= LSK489 =

Monolithic N-Channel junction-gate field-effect transistor

The LSK489 is a monolithic N-Channel JFET designed and built by Linear Integrated Systems, Inc.LIS Inc, a Fremont, CA company. The part was introduced in 2013 and was named by EDN Tech as one of the “2013 EDN Hot 100” electronics industry innovations for the year. In a product review published earlier that year, EDN noted:
This JFET is part of a family of ultra-low-noise, dual JFET.

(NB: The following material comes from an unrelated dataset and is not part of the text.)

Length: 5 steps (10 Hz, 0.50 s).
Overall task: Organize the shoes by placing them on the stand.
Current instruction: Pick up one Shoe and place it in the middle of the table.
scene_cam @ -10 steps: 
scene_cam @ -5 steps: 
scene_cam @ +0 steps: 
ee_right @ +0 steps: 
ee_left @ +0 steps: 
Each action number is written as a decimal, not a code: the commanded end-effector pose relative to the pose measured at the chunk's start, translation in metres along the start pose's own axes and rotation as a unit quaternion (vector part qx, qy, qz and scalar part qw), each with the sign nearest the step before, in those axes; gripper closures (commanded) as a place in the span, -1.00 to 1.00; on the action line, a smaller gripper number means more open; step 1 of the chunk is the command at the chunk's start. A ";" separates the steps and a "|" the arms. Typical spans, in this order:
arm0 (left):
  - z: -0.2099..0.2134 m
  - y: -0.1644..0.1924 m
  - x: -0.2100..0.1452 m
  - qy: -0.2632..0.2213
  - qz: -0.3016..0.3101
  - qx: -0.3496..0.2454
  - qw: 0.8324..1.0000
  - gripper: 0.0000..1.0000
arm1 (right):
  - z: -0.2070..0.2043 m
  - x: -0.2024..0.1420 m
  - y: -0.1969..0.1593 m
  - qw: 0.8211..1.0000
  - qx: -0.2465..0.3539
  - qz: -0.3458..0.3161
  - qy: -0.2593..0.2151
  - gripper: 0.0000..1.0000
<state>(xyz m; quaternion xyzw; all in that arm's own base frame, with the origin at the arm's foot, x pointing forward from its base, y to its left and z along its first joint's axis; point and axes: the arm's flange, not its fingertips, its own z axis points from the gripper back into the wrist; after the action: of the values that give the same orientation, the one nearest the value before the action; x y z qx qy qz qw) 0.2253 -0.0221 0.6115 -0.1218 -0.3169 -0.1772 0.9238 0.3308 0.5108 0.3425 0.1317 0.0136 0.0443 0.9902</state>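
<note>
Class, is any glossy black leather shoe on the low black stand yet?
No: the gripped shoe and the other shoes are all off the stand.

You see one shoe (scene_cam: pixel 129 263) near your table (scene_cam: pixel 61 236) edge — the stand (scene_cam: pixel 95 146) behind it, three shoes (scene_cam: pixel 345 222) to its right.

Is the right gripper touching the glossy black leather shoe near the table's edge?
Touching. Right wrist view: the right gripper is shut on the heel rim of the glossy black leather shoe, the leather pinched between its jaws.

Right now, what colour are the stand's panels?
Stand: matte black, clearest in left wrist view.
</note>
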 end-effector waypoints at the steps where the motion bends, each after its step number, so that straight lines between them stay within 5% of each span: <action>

This JFET is part of a family of ultra-low-noise, dual JFETs specifically designed to provide users better-performing, wider bandwidths and cheaper solutions for obtaining tighter IDSS (drain-source saturation current) matching and better thermal tracking than matching individual JFETs. The company also has an in-house fab which is an indication that it can maintain good process control over production lots by tweaking the process as needed in real time as well as monitoring production to increase it for high volume demand customer needs.

==Part characteristics==
The LSK489 is an N-channel monolithic dual JFET with 1.8 nV per square root Hz noise at 1 kHz and low-capacitance (Ciss= 4pF). The part is not graded with respect to IDSS, with the typical value being 5 mA, a low of 2.5 mA and a high of 15 mA. Characteristics include:
- Tight differential voltage match vs. current;
- Improved op amp speed settling time accuracy;
- Minimum Input Error trimming error voltage;
- Lower intermodulation distortion.
The part achieves very low noise with respect to its transconductance, which is attributed to the producer's ability to eliminate almost all of the generation-recombination noise usually present in JFETs.
The part is available in TO-71, SOIC-A, and SOT-23 packages, as well as bare die.

==Related parts==
The LSK489 (N-Channel Monolithic Dual JFET) and LSJ689 (P-Channel Monolithic Dual JEFT), also produced by Linear Integrated Systems, are complementary pairs. These two parts are the only complementary dual JFETs pair currently in production. The LSK489 is similar in electrical performance when compared to the LS843 series and the U401-403 series (Siliconix), the LSK489 has superior noise characteristics. It has slightly higher noise than the LSK389 (1.8 nV vs. 0.9 nV) but lower CISS (4pF vs. 20pF).

==Applications==
The LSK489 is used in a wide range of front-end signal chain applications, including audio preamps, piezoelectric element preamps and photodiode preamps. The part is also used in high-end sensor systems ranging from hydrophones to the front end of the Large Synoptic Survey Telescope (LSST) being developed by SLAC National Accelerator Laboratory.